Development of a medium-throughput colony formation screen for identification of novel radiosensitising drugs for glioblastoma
Session type: Poster / e-Poster / Silent Theatre session
Glioblastoma (GBM) is a lethal malignancy of the brain. Standard of care treatment comprising surgery and radiochemotherapy confers median survival of just 15 months. The clinical failure of many molecular targeted agents identified using conventional two-dimensional in vitro culture has rendered such models unsuitable for drug discovery. We previously described a low-throughput three-dimensional (3D) scaffold GBM model that recapitulates key clinical features of GBM including, responses to molecular therapies. Here, we report the development of a 3D in vitro system with greater clinical-relevance that is compatible with combination drug-screening applications.
Use of 3D-Alvetex™ scaffolds in 96-well format allowed for the medium-throughput determination of clonogenicity, a widely-used gold-standard survival endpoint. Images were acquired using a custom-mounted Nikon camera; automated image segmentation, colony counting and data analysis were performed in ImageJ, OpenCFU, and R software, respectively. Single agent drug activity was determined (0Gy). When combined with radiation (3Gy), a significant reduction in IC50 indicated a drug-radiation therapeutic interaction.

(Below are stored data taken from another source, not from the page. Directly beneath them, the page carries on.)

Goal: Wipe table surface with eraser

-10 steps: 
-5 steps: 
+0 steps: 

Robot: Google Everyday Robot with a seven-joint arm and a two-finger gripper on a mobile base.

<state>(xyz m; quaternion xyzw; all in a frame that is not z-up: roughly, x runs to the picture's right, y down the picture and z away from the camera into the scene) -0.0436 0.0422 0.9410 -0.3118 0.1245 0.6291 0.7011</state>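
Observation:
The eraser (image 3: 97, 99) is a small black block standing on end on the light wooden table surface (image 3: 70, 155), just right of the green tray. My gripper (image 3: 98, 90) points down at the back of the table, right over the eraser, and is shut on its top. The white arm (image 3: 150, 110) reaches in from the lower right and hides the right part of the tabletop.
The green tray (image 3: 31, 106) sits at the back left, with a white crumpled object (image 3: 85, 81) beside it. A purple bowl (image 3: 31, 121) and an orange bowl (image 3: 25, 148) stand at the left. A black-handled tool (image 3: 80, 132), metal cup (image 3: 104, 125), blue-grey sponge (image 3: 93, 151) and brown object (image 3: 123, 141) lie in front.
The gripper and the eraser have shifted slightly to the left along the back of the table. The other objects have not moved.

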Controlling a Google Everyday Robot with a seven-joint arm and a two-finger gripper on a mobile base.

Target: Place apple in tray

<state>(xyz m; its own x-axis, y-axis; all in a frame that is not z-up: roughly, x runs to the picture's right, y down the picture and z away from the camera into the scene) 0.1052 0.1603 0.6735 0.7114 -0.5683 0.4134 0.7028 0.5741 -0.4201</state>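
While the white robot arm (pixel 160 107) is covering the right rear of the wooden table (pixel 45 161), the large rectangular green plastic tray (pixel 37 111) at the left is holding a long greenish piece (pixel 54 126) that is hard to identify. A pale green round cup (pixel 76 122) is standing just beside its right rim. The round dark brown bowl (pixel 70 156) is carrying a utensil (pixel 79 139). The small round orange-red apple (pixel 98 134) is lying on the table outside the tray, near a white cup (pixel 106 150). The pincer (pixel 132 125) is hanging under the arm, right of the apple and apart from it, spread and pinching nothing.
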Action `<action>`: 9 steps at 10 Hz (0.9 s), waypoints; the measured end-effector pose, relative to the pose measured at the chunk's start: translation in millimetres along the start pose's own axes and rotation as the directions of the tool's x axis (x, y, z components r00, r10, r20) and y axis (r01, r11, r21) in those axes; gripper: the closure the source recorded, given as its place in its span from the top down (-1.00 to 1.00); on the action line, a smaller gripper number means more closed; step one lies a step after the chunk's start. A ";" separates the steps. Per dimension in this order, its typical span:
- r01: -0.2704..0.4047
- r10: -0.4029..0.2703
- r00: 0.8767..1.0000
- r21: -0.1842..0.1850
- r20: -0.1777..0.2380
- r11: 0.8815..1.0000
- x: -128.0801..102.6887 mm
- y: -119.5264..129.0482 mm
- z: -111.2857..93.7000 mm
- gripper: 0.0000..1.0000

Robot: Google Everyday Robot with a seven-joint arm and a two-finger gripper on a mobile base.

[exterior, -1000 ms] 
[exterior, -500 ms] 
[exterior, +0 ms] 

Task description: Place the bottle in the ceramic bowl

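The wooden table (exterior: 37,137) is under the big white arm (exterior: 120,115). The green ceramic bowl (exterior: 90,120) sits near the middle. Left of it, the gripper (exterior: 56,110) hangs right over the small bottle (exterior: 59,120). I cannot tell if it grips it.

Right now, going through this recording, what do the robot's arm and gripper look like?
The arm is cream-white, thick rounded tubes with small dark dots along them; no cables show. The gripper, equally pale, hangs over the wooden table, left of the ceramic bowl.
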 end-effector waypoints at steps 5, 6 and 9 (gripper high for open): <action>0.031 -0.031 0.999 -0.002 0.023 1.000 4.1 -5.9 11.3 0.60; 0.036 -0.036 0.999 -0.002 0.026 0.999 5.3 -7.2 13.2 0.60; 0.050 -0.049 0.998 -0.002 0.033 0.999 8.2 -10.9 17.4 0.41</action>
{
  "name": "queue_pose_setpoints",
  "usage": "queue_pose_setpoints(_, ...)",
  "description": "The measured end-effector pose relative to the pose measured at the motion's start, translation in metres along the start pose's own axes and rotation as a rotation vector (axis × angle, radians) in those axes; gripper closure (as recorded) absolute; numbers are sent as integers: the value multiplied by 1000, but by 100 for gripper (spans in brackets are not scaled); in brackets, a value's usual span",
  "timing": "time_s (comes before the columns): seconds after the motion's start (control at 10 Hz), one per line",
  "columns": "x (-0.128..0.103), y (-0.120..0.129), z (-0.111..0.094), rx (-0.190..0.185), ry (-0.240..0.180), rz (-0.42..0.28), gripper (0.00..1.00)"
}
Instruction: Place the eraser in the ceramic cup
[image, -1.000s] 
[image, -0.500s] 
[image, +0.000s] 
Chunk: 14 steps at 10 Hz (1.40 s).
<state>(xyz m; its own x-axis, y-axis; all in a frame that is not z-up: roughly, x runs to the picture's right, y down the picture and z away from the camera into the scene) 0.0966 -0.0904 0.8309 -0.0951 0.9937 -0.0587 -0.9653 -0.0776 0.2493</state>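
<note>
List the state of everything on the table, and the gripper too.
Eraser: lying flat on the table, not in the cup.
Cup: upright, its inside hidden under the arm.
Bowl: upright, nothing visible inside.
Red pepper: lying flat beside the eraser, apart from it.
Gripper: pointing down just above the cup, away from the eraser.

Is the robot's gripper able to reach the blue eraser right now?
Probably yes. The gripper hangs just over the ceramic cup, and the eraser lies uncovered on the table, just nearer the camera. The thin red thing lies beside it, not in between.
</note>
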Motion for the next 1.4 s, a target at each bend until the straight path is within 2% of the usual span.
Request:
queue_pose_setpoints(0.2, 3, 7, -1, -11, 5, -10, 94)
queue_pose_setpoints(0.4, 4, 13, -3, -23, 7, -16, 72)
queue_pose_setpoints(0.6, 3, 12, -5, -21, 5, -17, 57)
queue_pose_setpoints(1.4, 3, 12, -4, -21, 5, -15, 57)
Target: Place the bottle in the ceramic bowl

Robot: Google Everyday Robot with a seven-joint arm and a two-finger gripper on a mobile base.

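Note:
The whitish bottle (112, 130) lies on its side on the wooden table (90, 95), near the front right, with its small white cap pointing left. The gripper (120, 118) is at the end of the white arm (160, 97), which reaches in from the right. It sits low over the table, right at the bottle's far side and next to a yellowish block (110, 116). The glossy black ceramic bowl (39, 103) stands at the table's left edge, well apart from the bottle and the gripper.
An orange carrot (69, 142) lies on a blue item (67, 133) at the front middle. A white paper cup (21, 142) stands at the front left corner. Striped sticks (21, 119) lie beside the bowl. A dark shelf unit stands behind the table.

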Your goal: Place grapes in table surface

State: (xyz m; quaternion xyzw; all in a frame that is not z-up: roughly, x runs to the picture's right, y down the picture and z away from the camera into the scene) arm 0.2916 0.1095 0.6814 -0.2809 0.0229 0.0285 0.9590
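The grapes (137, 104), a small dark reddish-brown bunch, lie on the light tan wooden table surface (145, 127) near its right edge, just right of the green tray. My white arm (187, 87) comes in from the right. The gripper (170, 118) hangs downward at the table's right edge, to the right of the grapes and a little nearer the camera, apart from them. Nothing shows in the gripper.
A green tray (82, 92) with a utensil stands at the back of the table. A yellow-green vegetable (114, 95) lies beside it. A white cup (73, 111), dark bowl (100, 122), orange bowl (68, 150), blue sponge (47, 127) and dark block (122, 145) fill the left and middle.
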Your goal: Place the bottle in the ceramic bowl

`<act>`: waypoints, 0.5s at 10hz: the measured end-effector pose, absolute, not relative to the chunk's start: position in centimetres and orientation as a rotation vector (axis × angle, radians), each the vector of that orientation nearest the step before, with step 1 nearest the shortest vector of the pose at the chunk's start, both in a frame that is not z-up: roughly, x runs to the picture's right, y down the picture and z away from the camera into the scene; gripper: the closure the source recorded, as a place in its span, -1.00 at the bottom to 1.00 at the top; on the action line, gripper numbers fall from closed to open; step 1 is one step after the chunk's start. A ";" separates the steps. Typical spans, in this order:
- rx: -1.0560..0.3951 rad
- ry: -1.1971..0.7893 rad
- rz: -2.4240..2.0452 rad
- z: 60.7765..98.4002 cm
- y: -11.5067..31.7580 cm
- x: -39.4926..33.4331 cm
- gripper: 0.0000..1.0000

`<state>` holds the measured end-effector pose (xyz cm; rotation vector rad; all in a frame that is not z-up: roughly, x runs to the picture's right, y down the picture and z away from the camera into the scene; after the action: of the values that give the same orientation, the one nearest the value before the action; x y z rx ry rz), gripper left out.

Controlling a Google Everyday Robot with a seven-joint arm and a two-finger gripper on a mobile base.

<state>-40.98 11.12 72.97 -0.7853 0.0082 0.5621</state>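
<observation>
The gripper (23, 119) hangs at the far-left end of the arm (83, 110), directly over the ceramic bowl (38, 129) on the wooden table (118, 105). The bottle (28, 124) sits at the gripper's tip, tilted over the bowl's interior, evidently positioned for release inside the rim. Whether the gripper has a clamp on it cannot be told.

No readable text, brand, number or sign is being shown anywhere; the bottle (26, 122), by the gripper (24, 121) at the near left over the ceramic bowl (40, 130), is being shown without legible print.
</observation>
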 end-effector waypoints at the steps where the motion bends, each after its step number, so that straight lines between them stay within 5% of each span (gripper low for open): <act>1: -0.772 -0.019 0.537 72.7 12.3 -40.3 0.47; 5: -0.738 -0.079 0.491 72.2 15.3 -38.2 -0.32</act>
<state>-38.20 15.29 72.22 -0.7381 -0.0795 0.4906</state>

Automated colony detection was reproducible and correlated with manual counting. Moreover, the radiation response of patient-derived GBM cells was found to be comparable to that previously reported in 3D system. To further validate this novel approach, the single agent and radiosensitising potential of a panel of DNA damage response (DDR) inhibitors was characterised.
IC50 0Gy (µM)
IC50 3Gy (µM)
Gold-standard clonogenic survival was measured in a medium-throughput 3D culture system. The therapeutic potential of a panel of DDR inhibitors was confirmed in primary GBM cells. This novel methodology has the potential to accelerate the identification of bona fide therapeutic and radiosensiting agents in cancers of unmet need.